As Julianne and I wrote, Brianna’s beliefs offer a possible explanation for Ladapo’s approach to vaccine policy.

If you believe that people—including children—choose their own suffering for obscure reasons connected to reincarnation and energetic vibrations, you might not be so concerned with the potential harms of ushering in a new age of infectious disease. Ladapo’s book also helps explain his thinking. If vaccines and masks are not considered prudent treatment and prevention efforts but, instead, manifestations of fear, it’s much easier to disparage them.
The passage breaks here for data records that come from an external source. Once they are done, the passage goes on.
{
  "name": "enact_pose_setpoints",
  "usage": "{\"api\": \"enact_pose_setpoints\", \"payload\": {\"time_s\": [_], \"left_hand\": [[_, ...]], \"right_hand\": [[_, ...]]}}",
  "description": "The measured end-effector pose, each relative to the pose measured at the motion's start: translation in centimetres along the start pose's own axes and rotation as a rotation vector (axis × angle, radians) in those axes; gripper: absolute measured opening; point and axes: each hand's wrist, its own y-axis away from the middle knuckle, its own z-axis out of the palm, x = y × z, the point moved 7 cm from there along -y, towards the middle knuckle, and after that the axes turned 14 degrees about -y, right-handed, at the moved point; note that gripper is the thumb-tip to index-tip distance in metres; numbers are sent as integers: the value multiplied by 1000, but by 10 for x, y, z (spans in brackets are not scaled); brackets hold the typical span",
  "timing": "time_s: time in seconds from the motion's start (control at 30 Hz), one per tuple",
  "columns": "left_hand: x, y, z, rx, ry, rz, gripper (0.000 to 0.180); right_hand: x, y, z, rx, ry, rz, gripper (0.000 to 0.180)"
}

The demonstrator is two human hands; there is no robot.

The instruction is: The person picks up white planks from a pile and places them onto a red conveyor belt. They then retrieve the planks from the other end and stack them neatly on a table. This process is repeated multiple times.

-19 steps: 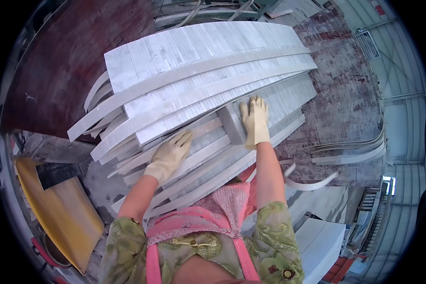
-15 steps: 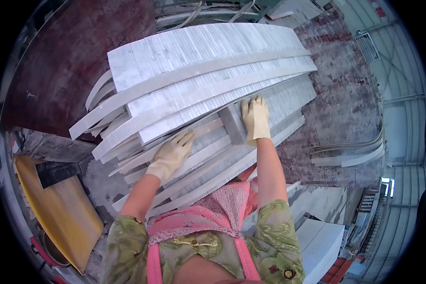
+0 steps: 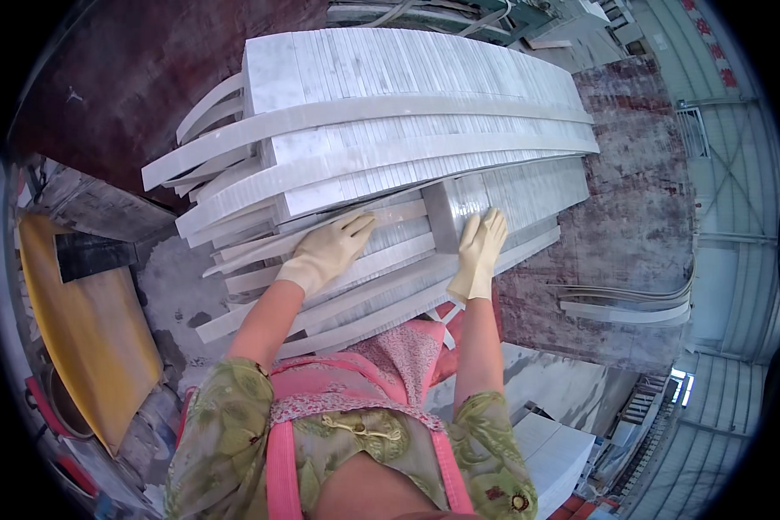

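Observation:
Both hands wear cream rubber gloves. My left hand (image 3: 331, 251) lies on the pale strips at the left of the near row, its fingers stretched out to the right. Over the near edge of a row of thin grey-white marble slabs (image 3: 529, 189) rests my right hand (image 3: 480, 253), fingers extended and thumb a little apart. The row's end slab (image 3: 443, 218) stands on edge just left of that hand. Beneath the near row run several long pale strips (image 3: 381, 259). What lies under my palms is hidden.
A longer row of upright marble slabs (image 3: 407, 74) stands behind, with curved pale strips (image 3: 347, 114) along it. Dark red boards (image 3: 624, 173) lie at the right, with a few curved strips (image 3: 628, 305) on them. A yellow sheet (image 3: 87, 321) leans at the lower left.
My right hand has slid toward me, from the top of the near slabs to their near edge. My left hand stays on the strips. The whole view has turned slightly.

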Motion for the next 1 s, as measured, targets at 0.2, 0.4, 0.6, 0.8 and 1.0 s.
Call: {"api": "enact_pose_setpoints", "payload": {"time_s": [0.2,0.4,0.6,0.8,1.0], "left_hand": [[9,2,-1,91,-36,41,35],[8,6,0,48,-48,12,36],[12,9,5,50,-60,13,37],[12,13,5,38,-65,9,37],[12,15,4,-15,10,-6,37]], "right_hand": [[4,4,-1,19,72,-69,53],[-16,1,-13,-2,-50,-27,52],[1,11,-4,85,93,-88,57],[-6,5,-9,-61,64,-43,60],[0,6,-12,-67,123,-76,61]]}}
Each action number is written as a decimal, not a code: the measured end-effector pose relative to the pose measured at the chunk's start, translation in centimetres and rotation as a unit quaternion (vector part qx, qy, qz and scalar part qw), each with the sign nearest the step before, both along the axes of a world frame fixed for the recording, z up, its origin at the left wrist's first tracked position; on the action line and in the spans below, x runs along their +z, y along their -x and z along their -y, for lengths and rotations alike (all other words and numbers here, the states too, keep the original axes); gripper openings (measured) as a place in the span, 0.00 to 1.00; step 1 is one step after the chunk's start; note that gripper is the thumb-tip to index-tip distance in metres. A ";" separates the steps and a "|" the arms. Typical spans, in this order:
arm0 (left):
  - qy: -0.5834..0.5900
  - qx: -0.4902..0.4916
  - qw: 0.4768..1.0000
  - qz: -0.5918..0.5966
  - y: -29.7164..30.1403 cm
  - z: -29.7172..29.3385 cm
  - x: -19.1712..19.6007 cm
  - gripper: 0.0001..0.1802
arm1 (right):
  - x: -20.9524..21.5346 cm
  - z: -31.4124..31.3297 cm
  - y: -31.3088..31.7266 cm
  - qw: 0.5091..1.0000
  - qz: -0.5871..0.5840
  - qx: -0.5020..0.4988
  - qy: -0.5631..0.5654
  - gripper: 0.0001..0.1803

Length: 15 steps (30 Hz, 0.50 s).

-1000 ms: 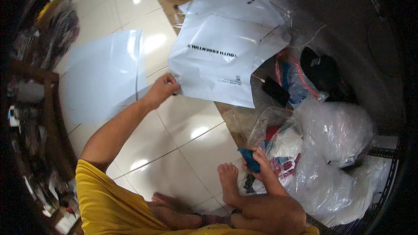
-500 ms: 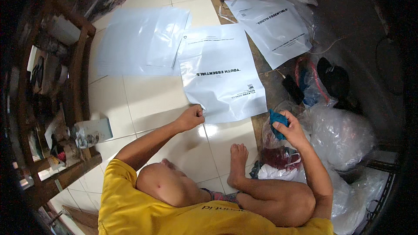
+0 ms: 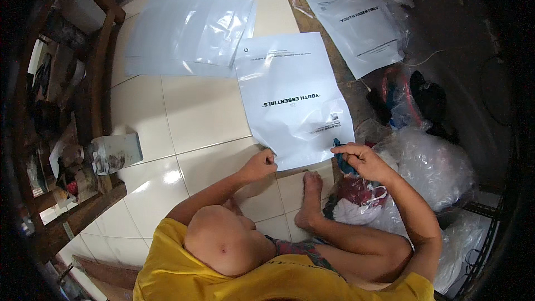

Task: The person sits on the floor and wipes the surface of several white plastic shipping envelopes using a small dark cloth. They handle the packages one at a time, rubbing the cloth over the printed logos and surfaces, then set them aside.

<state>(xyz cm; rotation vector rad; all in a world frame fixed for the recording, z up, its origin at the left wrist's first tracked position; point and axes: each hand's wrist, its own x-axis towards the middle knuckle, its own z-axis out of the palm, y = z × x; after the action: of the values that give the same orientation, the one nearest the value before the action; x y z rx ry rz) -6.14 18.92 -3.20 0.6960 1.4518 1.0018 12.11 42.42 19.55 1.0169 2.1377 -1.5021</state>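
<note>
Seated on a tiled floor (image 3: 195,111), a person's left hand (image 3: 261,163) pinches the near corner of a white mailer bag (image 3: 292,100) stretching toward 12 o'clock; the right hand (image 3: 362,159) (closed on blue cloth (image 3: 341,156)) waits at 3 o'clock.

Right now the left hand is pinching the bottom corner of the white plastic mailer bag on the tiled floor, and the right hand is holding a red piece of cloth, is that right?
Nearly. The cloth in the right hand is blue, not red, as the head view shows. The left hand does pinch the bottom corner of the white plastic mailer bag on the tiled floor.
</note>
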 end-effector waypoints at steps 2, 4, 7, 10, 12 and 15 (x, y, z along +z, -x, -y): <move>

It’s impossible to know for sure what informed Ladapo’s thinking on parental exemptions and vaccines. But it’s clear that the policies he’s helped shape could transform the state’s, and country’s, relationship with preventable illnesses. Florida’s bid to loosen restrictions on vaccine exemptions comes as cases of measles are increasing across the country. Nationwide, there were 1,792 confirmed cases as of last week, making this the largest outbreak of the disease since the US declared it eradicated in 2000. With 153 cases this year and last, Florida has the fourth-highest case count of all states, behind South Carolina, Utah, and Texas. That number could surge if the Florida Legislature passes its new bill and more parents opt out of vaccination.